Mais bientôt ces derniers auxiliaires devaient manquer, et devenir des ennemis cruels. Le décret du 30 floréal, qui déclarait l'esclavage maintenu dans les colonies réservées à la France par le traité d'Amiens; des nouvelles alarmantes pour l'exécution de ce décret, venues de la Guadeloupe et de la Martinique; un entretien du premier consul avec le célèbre Grégoire, dans lequel le chef de la République française avait dit, « que son plus grand souhait était de voir par toute l'Europe les amis des noirs la tête couverte d'un crêpe funèbre », et enfin le récit faux ou vrai d'un trafic fait à Santo-Domingo même, sur la personne de quelques hommes de couleur déportés de la Guadeloupe, vinrent alarmer ces chefs.
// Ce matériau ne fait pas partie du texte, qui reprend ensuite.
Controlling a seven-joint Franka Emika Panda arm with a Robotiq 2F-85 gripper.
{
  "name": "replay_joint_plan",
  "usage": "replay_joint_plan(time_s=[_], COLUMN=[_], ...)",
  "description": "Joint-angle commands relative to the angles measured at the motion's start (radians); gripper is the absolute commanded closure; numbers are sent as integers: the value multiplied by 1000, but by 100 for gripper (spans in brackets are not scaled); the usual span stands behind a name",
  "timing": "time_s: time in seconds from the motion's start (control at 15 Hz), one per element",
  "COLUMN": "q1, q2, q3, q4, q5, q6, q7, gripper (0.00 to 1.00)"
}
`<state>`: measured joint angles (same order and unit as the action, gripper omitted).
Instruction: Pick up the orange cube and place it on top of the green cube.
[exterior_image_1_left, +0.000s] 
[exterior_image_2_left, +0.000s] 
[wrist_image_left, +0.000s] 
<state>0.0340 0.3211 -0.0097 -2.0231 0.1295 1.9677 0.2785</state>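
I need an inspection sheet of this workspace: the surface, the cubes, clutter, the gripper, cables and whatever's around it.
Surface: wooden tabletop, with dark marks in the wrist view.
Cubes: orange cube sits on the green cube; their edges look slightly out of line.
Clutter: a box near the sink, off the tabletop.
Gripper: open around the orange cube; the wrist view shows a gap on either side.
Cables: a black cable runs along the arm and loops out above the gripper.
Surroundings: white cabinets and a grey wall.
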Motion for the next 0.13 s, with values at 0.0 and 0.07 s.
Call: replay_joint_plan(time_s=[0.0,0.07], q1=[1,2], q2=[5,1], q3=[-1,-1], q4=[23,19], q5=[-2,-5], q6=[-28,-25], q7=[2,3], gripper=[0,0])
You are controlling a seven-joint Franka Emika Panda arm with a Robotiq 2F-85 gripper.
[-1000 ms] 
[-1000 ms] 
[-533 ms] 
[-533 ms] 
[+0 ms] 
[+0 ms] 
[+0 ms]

Le premier d'entre eux qui déserta fut le chef de brigade Pétion, homme de cœur et de tête, et dont la défection fut d'un mauvais présage pour les Français, parce qu'ils connaissaient la prudence de ce chef, et qu'ils regardèrent dès ce moment comme redoutable le parti pour lequel il n'avait pas craint de se déclarer.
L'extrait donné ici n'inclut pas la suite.